Pick every line from the data that holds the word "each".

*** Recorded information ***

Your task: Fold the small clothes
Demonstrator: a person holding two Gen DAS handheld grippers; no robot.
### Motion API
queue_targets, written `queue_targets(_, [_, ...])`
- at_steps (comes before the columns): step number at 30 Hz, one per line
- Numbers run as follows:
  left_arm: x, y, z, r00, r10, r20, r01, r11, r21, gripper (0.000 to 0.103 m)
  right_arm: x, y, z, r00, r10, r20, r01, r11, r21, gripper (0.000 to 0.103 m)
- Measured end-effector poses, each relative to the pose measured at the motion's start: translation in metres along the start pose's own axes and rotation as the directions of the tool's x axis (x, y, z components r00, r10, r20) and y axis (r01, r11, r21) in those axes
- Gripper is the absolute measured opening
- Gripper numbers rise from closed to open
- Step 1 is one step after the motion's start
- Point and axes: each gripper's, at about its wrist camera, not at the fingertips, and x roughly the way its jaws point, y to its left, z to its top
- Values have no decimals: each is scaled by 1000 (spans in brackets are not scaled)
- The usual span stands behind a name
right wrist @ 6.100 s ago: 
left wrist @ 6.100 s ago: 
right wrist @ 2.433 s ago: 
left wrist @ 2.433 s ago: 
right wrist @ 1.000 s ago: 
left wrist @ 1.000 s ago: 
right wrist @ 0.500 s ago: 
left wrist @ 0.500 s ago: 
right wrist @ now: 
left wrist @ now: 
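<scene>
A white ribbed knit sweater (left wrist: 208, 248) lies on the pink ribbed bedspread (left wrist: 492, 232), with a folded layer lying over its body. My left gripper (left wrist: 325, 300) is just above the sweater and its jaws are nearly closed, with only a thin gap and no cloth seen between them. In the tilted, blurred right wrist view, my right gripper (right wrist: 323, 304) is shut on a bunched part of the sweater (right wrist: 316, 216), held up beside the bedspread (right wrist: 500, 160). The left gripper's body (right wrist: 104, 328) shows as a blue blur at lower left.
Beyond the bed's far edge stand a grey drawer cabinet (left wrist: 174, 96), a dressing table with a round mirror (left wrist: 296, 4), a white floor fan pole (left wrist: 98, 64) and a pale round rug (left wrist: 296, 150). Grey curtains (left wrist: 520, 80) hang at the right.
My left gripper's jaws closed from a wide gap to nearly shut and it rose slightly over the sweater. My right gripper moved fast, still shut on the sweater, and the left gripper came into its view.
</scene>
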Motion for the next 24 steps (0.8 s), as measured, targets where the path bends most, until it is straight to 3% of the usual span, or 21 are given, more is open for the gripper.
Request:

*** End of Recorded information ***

§ Task output:
- Measured end-effector poses, each relative to the pose measured at the motion's start: translation in metres along the start pose's own axes and rotation as the directions of the tool's x axis (x, y, z components r00, r10, r20) and y axis (r01, r11, r21) in those axes
- Point and axes: each gripper's, at about its wrist camera, not at the fingertips, and x roughly the way its jaws point, y to its left, z to its top
- Values have no decimals: each is scaled by 1000 (spans in brackets are not scaled)

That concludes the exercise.